- [TASK DIRECTIONS]: When you copy the data, keep every word exactly as it is and leave the pictures out.

Source data

:::::

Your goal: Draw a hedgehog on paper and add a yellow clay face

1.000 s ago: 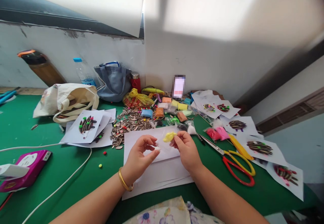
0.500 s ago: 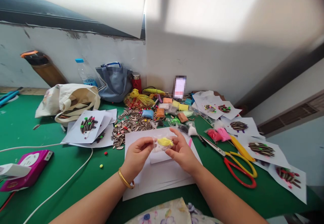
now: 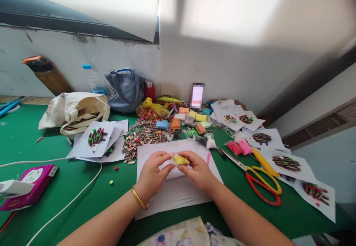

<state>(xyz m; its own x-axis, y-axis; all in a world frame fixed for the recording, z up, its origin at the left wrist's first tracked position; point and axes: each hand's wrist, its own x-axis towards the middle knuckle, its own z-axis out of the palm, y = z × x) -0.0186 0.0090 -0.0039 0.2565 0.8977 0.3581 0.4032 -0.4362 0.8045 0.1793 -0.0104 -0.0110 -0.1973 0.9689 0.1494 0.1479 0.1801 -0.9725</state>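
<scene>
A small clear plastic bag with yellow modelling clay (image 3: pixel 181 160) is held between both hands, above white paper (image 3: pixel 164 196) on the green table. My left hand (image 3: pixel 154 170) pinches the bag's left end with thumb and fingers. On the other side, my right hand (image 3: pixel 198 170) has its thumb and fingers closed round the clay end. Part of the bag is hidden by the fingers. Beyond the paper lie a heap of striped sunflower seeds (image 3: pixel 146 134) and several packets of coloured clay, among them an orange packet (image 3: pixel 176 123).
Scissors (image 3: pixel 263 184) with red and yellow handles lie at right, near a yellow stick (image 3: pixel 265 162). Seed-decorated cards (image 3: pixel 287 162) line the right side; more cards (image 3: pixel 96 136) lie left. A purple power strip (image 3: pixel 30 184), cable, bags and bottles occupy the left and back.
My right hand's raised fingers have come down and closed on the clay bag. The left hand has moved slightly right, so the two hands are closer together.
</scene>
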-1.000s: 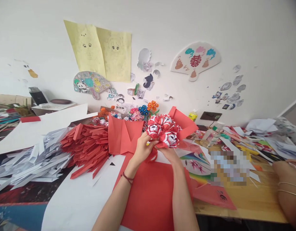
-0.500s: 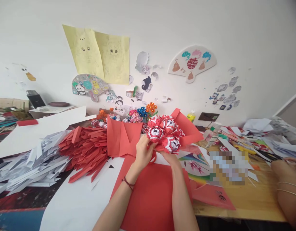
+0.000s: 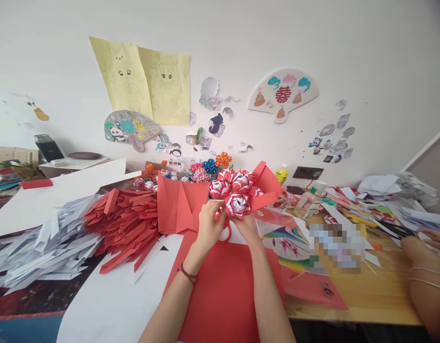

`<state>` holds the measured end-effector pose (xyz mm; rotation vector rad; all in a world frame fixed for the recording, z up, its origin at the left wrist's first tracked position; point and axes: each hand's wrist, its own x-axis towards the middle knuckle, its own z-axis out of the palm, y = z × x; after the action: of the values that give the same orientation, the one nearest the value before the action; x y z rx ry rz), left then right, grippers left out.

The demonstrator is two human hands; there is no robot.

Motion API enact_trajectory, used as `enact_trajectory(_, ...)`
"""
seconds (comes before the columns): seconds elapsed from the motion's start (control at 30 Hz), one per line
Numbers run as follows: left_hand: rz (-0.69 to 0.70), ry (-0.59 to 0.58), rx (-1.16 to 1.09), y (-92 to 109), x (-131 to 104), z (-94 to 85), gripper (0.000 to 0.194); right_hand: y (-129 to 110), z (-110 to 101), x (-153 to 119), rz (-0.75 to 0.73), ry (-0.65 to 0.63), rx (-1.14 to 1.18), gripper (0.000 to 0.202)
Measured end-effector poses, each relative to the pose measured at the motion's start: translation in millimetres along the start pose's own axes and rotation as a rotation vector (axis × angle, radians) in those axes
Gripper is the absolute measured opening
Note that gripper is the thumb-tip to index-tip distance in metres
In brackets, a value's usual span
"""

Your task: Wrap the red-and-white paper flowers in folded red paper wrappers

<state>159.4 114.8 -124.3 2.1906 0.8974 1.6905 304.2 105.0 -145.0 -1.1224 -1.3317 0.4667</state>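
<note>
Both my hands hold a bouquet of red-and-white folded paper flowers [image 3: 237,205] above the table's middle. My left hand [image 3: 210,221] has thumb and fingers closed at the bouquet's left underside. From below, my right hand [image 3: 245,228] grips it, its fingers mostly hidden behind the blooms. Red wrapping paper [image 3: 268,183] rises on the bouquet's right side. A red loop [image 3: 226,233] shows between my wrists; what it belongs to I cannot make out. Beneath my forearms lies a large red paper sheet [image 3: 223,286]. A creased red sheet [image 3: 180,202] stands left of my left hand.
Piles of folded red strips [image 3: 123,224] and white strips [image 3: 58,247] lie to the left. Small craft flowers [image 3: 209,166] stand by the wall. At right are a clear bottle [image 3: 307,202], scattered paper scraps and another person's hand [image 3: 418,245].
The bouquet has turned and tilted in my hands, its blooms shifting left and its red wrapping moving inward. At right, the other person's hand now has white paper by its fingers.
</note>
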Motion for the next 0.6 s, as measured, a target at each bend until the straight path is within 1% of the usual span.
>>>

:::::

- [RESULT FOR THIS EXERCISE]:
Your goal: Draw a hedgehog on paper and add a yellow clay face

1.000 s ago: 
0.500 s ago: 
now: 

<state>(xyz m; its own x-axis, y-axis; all in a world frame fixed for the recording, z up, its origin at the left wrist's first tracked position; point and axes: each hand's wrist, its own x-axis towards the middle knuckle, its own z-axis out of the palm, y = z × x) -0.0186 0.0090 -0.0039 0.2565 0.8977 0.3581 0.4032 -0.4362 0.8045 0.1793 -0.0104 -0.0110 -0.1973 0.9689 0.1494 0.1479 0.1801 -0.9725</state>
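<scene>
A small clear plastic bag with yellow modelling clay (image 3: pixel 181 160) is held between both hands, above white paper (image 3: pixel 164 196) on the green table. My left hand (image 3: pixel 154 170) pinches the bag's left end with thumb and fingers. On the other side, my right hand (image 3: pixel 198 170) has its thumb and fingers closed round the clay end. Part of the bag is hidden by the fingers. Beyond the paper lie a heap of striped sunflower seeds (image 3: pixel 146 134) and several packets of coloured clay, among them an orange packet (image 3: pixel 176 123).
Scissors (image 3: pixel 263 184) with red and yellow handles lie at right, near a yellow stick (image 3: pixel 265 162). Seed-decorated cards (image 3: pixel 287 162) line the right side; more cards (image 3: pixel 96 136) lie left. A purple power strip (image 3: pixel 30 184), cable, bags and bottles occupy the left and back.
My right hand's raised fingers have come down and closed on the clay bag. The left hand has moved slightly right, so the two hands are closer together.
</scene>
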-1.000s: 
-0.500s: 
+0.000s: 

`<state>` holds the measured end-effector pose (xyz mm; rotation vector rad; all in a world frame fixed for the recording, z up, its origin at the left wrist's first tracked position; point and axes: each hand's wrist, its own x-axis towards the middle knuckle, its own z-axis out of the palm, y = z × x; after the action: of the values that give the same orientation, the one nearest the value before the action; x y z rx ry rz), left then right, grippers left out.

The demonstrator is two human hands; there is no robot.

Motion API enact_trajectory, used as `enact_trajectory(_, ...)`
"""
seconds (comes before the columns): seconds elapsed from the motion's start (control at 30 Hz), one per line
Numbers run as follows: left_hand: rz (-0.69 to 0.70), ry (-0.59 to 0.58), rx (-1.16 to 1.09), y (-92 to 109), x (-131 to 104), z (-94 to 85), gripper (0.000 to 0.194); right_hand: y (-129 to 110), z (-110 to 101), x (-153 to 119), rz (-0.75 to 0.73), ry (-0.65 to 0.63), rx (-1.14 to 1.18), gripper (0.000 to 0.202)
Measured end-effector poses, each relative to the pose measured at the motion's start: translation in millimetres along the start pose's own axes and rotation as a rotation vector (axis × angle, radians) in those axes
Gripper is the absolute measured opening
Note that gripper is the thumb-tip to index-tip distance in metres
In brackets, a value's usual span
"""

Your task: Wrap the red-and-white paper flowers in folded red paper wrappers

<state>159.4 114.8 -124.3 2.1906 0.8974 1.6905 304.2 105.0 -145.0 -1.1224 -1.3317 0.4667</state>
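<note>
Both my hands hold a bouquet of red-and-white folded paper flowers [image 3: 237,205] above the table's middle. My left hand [image 3: 210,221] has thumb and fingers closed at the bouquet's left underside. From below, my right hand [image 3: 245,228] grips it, its fingers mostly hidden behind the blooms. Red wrapping paper [image 3: 268,183] rises on the bouquet's right side. A red loop [image 3: 226,233] shows between my wrists; what it belongs to I cannot make out. Beneath my forearms lies a large red paper sheet [image 3: 223,286]. A creased red sheet [image 3: 180,202] stands left of my left hand.
Piles of folded red strips [image 3: 123,224] and white strips [image 3: 58,247] lie to the left. Small craft flowers [image 3: 209,166] stand by the wall. At right are a clear bottle [image 3: 307,202], scattered paper scraps and another person's hand [image 3: 418,245].
The bouquet has turned and tilted in my hands, its blooms shifting left and its red wrapping moving inward. At right, the other person's hand now has white paper by its fingers.
</note>
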Motion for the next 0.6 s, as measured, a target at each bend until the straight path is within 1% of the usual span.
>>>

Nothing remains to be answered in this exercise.